• [Problem to solve] Once the data has been read, restate all of it exactly.

• [Source data]
____________

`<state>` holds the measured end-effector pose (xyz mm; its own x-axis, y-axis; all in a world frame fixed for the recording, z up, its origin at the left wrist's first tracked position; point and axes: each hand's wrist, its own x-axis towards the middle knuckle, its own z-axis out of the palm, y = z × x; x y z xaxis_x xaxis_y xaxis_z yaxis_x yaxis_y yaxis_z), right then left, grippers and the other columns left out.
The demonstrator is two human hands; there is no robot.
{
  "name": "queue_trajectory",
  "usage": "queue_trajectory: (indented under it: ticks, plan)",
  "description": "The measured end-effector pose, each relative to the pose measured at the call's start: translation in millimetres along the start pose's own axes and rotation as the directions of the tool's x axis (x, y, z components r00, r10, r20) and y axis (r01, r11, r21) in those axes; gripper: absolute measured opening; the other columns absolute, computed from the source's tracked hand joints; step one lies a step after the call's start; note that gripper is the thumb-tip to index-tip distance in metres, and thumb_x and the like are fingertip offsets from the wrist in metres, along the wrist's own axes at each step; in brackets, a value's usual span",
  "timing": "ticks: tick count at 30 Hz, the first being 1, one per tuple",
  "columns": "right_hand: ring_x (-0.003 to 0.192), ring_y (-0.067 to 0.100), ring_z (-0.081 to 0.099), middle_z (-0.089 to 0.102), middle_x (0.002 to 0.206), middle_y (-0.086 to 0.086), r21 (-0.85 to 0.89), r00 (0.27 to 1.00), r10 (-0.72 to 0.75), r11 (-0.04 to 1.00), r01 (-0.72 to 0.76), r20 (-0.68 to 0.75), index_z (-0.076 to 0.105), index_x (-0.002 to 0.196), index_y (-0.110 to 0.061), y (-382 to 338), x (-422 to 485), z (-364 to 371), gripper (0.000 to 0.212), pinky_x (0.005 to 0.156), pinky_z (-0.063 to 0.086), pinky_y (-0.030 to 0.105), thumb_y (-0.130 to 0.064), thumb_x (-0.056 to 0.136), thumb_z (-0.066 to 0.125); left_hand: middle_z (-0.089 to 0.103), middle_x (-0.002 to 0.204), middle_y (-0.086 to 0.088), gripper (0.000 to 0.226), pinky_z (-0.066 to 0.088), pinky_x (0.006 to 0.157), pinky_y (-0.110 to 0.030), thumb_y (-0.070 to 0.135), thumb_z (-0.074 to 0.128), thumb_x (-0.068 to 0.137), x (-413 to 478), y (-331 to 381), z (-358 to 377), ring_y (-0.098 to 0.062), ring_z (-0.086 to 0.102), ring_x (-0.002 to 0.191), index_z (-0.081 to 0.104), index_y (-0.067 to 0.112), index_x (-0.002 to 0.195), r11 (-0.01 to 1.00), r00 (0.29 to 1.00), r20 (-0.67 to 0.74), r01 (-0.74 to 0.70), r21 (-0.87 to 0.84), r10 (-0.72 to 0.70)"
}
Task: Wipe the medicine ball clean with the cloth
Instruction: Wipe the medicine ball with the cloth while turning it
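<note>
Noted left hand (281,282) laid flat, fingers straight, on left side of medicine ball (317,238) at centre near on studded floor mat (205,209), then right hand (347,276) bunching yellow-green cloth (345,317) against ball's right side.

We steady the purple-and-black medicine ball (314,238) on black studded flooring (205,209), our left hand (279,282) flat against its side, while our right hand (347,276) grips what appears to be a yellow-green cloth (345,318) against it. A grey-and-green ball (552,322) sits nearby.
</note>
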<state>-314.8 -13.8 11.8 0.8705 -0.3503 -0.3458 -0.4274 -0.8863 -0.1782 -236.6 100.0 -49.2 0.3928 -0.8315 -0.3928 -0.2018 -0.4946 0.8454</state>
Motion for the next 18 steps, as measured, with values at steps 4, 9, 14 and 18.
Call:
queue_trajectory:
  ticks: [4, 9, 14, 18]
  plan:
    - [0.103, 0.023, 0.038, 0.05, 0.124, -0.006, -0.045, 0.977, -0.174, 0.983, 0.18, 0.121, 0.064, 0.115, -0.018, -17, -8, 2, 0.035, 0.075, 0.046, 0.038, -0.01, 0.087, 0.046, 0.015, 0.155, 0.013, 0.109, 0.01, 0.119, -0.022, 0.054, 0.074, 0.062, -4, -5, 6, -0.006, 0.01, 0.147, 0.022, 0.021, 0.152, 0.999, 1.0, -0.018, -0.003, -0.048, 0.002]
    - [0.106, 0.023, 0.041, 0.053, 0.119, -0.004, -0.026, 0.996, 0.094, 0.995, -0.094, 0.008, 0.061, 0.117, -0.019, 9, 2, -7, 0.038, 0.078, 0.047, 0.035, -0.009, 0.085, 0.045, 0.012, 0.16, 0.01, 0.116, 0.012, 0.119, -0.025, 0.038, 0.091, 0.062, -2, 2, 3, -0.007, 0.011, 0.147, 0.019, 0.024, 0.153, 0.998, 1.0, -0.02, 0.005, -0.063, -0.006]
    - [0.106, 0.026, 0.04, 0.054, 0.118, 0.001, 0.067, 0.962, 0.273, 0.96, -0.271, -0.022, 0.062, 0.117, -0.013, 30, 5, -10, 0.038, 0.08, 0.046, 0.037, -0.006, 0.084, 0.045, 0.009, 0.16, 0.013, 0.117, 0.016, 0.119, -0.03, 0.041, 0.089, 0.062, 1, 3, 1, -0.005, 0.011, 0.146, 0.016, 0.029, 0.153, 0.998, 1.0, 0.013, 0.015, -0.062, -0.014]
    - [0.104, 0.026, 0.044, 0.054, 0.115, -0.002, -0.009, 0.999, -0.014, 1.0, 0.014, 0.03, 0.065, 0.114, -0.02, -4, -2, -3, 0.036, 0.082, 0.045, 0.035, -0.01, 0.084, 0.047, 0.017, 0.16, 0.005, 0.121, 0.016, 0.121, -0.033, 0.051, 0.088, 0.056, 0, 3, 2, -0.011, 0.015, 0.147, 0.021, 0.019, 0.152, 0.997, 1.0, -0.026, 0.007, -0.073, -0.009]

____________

• [Answer box]
`<state>` holds the measured end-effector pose (xyz mm; its own x-axis, y-axis; all in a world frame fixed for the recording, z up, its origin at the left wrist's first tracked position; point and axes: each hand's wrist, its own x-axis towards the middle knuckle, its own z-axis out of the palm, y = z × x; x y z xaxis_x xaxis_y xaxis_z yaxis_x yaxis_y yaxis_z), right then left, grippers and the other columns left out.
The demonstrator is two human hands; there is no robot.
{
  "name": "queue_trajectory",
  "usage": "queue_trajectory: (indented under it: ticks, plan)",
  "description": "The measured end-effector pose, each relative to the pose measured at the call's start: translation in millimetres along the start pose's own axes and rotation as the directions of the tool's x axis (x, y, z components r00, r10, r20) and y axis (r01, r11, r21) in those axes; gripper: absolute measured opening; the other columns absolute, computed from the source's tracked hand joints; step one lies a step after the call's start; note that gripper is the thumb-tip to index-tip distance in metres, and thumb_x and the like are fingertip offsets from the wrist in metres, along the wrist's own axes at each step; in brackets, a value's usual span",
  "timing": "ticks: tick count at 30 Hz, the first being 1, one per tuple",
  "columns": "right_hand: ring_x (-0.003 to 0.192), ring_y (-0.067 to 0.100), ring_z (-0.081 to 0.099), middle_z (-0.089 to 0.102), middle_x (0.002 to 0.206), middle_y (-0.086 to 0.086), r21 (-0.85 to 0.89), r00 (0.27 to 1.00), r10 (-0.72 to 0.75), r11 (-0.04 to 1.00), r01 (-0.72 to 0.76), r20 (-0.68 to 0.75), index_z (-0.076 to 0.105), index_x (-0.002 to 0.196), index_y (-0.110 to 0.061), y (-382 to 338), x (-422 to 485), z (-364 to 371), gripper (0.000 to 0.212), pinky_x (0.005 to 0.156), pinky_z (-0.063 to 0.086), pinky_y (-0.030 to 0.105), thumb_y (-0.130 to 0.064), thumb_x (-0.056 to 0.136), thumb_z (-0.066 to 0.125); left_hand: middle_z (-0.089 to 0.103), middle_x (-0.002 to 0.204), middle_y (-0.086 to 0.088), gripper (0.000 to 0.226), pinky_z (-0.066 to 0.088), pinky_x (0.006 to 0.157), pinky_y (-0.110 to 0.030), thumb_y (-0.070 to 0.135), thumb_z (-0.074 to 0.128), thumb_x (-0.068 to 0.137), x (-413 to 478), y (-331 to 381), z (-358 to 377), ring_y (-0.098 to 0.062), ring_z (-0.086 to 0.102), ring_x (-0.002 to 0.191), index_z (-0.081 to 0.104), index_y (-0.067 to 0.112), index_x (-0.002 to 0.195), r11 (-0.01 to 1.00), r00 (0.29 to 1.00), r20 (-0.67 to 0.74), r01 (-0.74 to 0.70), r21 (-0.87 to 0.84), r10 (-0.72 to 0.70)"
}
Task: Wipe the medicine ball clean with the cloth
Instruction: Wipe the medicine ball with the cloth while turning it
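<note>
Noted left hand (281,282) laid flat, fingers straight, on left side of medicine ball (317,238) at centre near on studded floor mat (205,209), then right hand (347,276) bunching yellow-green cloth (345,317) against ball's right side.

We steady the purple-and-black medicine ball (314,238) on black studded flooring (205,209), our left hand (279,282) flat against its side, while our right hand (347,276) grips what appears to be a yellow-green cloth (345,318) against it. A grey-and-green ball (552,322) sits nearby.
</note>
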<state>-314.8 -13.8 11.8 0.8705 -0.3503 -0.3458 -0.4274 -0.8863 -0.1782 -236.6 100.0 -49.2 0.3928 -0.8315 -0.3928 -0.2018 -0.4946 0.8454</state>
Motion for the next 18 steps, as measured, with values at steps 4, 9, 14 and 18.
Call:
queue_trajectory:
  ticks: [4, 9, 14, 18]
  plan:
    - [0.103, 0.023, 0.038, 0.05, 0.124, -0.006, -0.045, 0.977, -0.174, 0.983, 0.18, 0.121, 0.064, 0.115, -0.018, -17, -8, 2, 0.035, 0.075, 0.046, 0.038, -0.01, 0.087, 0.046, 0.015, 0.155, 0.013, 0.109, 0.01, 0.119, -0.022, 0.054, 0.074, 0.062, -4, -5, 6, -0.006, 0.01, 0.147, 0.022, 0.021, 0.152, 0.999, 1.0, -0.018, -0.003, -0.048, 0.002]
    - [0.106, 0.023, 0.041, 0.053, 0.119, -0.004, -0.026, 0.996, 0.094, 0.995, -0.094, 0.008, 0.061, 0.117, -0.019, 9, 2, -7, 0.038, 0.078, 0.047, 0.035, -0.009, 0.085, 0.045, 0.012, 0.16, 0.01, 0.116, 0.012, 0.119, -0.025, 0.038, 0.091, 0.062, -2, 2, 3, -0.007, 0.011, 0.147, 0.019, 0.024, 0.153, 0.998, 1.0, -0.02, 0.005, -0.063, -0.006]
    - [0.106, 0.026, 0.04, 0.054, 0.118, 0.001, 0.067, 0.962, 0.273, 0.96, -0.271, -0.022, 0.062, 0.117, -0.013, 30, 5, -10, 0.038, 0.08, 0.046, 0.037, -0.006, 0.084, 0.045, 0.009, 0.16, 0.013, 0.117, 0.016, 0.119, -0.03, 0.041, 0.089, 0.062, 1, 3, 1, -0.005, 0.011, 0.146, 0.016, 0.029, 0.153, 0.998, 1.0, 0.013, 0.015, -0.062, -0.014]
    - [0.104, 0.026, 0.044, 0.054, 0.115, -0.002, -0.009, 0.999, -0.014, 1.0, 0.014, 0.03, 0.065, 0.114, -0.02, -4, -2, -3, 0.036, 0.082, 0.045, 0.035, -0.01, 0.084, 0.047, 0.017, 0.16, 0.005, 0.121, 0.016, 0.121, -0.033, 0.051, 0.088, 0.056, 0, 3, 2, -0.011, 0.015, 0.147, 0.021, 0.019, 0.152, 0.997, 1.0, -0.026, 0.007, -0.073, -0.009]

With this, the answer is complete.